Immediately after the Warrant exercise, Insight Partners, through certain funds managed by Insight Partners, have ownership and control of (i) Preferred Units exchangeable for 4,321,712 Common Shares, (ii) 4,321,712 Common Shares (representing approximately 12.05% of the issued and outstanding Common Shares on a non-diluted basis), (iii) nil Warrants and (iv) Options exercisable for 25,000 Common Shares, collectively representing approximately 19.47% of the issued and outstanding Common Shares on a partially-diluted basis and assuming (a) the exchange of all of the Preferred Units owned or controlled by Insight Partners for Common Shares and (b) the exercise of all of the Options owned or controlled by Insight Partners for Common Shares.

Insight Funds acquired the Common Shares for investment purposes. An early warning report with additional information in respect of the foregoing matters will be filed and made available www.sedar.com under Real’s profile. To obtain copies of the early warning report, please contact Insight Funds at the details below.

The address of the Insight Funds is c/o Insight Venture Management LLC, 1114 Avenue of the Americas, Floor 36, New York, NY, 10036. Contact: Andrew Prodromos, Insight Partners, (212)-931-5239.

Real’s head office is located at 133 Richmond Street West, Suite 302, Toronto, Ontario, M5H 2L3.

About Real
Real ( www.joinreal.com ) is a technology-powered real estate brokerage operating in 31 U.S. states and the District of Columbia. Real is building the brokerage of the future, together with agents and their clients. Real creates financial opportunities for agents through better commission splits, best-in-class technology, revenue sharing and equity incentives.

Contact Information
Press, for more information, please contact:
The Real Brokerage Inc.
Ryan Birchmeier
ryan@therealbrokerage.com
201-564-4221

Investors, for more information, please contact:
Hayden IR
James Carbonara
james@haydenir.com
646-755-7412

Forward-Looking Information

This press release contains forward-looking information within the meaning of applicable Canadian securities laws. Forward-looking information is often, but not always, identified by the use of words such as “seek”, “anticipate”, “believe”, “plan”, “estimate”, “expect”, “likely” and “intend” and statements that an event or result “may”, “will”, “should”, “could” or “might” occur or be achieved and other similar expressions. These statements reflect management’s current beliefs and are based on information currently available to management as at the date hereof. Forward-looking information in this press release includes, without limiting the foregoing, information relating the business and strategic plans of the Company.

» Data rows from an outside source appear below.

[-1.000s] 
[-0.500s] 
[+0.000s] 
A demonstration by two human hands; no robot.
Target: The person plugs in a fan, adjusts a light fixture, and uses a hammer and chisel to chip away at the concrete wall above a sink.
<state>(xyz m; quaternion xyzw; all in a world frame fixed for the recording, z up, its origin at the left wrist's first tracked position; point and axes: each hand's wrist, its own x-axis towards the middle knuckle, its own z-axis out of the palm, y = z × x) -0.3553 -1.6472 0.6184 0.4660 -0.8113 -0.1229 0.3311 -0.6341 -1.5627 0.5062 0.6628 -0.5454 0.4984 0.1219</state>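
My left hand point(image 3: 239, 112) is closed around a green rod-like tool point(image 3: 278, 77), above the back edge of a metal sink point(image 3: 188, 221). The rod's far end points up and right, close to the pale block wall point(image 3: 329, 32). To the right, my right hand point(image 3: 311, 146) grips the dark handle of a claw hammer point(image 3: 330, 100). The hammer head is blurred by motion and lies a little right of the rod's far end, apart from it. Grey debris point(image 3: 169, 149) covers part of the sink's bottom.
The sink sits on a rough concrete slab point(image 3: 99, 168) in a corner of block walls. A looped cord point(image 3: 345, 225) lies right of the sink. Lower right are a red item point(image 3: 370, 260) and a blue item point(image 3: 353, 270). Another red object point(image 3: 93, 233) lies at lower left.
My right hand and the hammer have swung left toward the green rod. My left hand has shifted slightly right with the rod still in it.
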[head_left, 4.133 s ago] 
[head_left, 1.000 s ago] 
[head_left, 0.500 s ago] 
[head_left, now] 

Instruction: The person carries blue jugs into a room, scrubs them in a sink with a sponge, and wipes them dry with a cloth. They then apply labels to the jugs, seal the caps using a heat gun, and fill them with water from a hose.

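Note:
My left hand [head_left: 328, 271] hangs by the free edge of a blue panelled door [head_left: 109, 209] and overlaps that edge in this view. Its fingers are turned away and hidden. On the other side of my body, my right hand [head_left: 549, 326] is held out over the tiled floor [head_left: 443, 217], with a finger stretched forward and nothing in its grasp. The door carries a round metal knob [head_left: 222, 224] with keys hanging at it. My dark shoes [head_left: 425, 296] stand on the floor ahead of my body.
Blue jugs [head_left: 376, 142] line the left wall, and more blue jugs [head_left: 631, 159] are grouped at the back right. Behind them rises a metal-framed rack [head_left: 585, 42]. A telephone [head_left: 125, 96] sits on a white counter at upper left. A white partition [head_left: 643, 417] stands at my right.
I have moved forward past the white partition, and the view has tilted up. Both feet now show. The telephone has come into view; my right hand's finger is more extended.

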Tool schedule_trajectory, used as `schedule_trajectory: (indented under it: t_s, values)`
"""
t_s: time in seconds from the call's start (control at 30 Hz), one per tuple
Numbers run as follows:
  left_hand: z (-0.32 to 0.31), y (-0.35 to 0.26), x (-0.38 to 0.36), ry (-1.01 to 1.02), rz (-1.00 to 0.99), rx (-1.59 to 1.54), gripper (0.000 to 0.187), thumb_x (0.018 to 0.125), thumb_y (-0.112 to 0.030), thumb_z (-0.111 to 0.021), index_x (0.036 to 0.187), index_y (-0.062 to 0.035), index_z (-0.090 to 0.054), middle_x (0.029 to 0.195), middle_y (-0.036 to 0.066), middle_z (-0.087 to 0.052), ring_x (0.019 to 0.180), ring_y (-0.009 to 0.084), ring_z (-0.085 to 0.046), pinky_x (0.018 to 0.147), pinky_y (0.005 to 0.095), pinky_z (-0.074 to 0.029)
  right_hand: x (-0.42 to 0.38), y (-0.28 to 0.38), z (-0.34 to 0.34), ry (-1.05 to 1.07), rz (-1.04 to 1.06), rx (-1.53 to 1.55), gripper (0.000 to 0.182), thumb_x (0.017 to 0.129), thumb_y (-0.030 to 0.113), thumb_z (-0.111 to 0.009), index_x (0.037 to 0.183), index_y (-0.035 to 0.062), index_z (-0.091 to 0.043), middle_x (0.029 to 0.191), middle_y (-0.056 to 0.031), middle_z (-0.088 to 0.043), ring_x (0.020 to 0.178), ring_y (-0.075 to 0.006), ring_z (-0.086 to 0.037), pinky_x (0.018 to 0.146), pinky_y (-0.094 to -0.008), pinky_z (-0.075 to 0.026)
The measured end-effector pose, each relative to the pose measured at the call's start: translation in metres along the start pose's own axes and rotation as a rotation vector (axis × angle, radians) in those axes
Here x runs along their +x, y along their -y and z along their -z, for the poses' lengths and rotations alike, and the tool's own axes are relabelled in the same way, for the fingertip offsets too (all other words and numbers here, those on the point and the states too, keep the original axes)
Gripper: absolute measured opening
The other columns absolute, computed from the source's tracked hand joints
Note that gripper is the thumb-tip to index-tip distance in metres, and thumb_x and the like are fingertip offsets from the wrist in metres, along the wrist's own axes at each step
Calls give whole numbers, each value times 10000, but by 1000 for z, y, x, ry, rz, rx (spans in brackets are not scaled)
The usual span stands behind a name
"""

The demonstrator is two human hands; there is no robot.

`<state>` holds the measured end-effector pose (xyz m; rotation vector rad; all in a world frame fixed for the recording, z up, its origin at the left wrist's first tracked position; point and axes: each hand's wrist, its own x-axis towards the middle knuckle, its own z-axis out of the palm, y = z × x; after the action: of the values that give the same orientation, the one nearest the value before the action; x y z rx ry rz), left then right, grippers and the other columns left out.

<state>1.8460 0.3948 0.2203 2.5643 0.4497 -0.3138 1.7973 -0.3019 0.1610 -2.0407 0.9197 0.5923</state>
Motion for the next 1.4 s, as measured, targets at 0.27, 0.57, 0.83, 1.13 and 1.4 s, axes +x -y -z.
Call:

Forward-looking information is based on assumptions that may prove to be incorrect, including but not limited to Real’s business objectives, expected growth, results of operations, performance, business projects and opportunities and financial results. Real considers these assumptions to be reasonable in the circumstances. However, forward-looking information is subject to known and unknown risks, uncertainties and other factors that could cause actual results, performance or achievements to differ materially from those expressed or implied in the forward-looking information. These factors should be carefully considered and readers should not place undue reliance on the forward-looking statements. Although the forward-looking statements contained in this press release are based upon what management believes to be reasonable assumptions, Real cannot assure readers that actual results will be consistent with these forward-looking statements. These forward-looking statements are made as of the date of this press release, and Real assumes no obligation to update or revise them to reflect new events or circumstances, except as required by law.

Neither TSX Venture Exchange nor its Regulation Services Provider (as that term is defined in policies of the TSX Venture Exchange) accepts responsibility for the adequacy or accuracy of this release. NASDAQ has neither approved nor disapproved the contents of this press release.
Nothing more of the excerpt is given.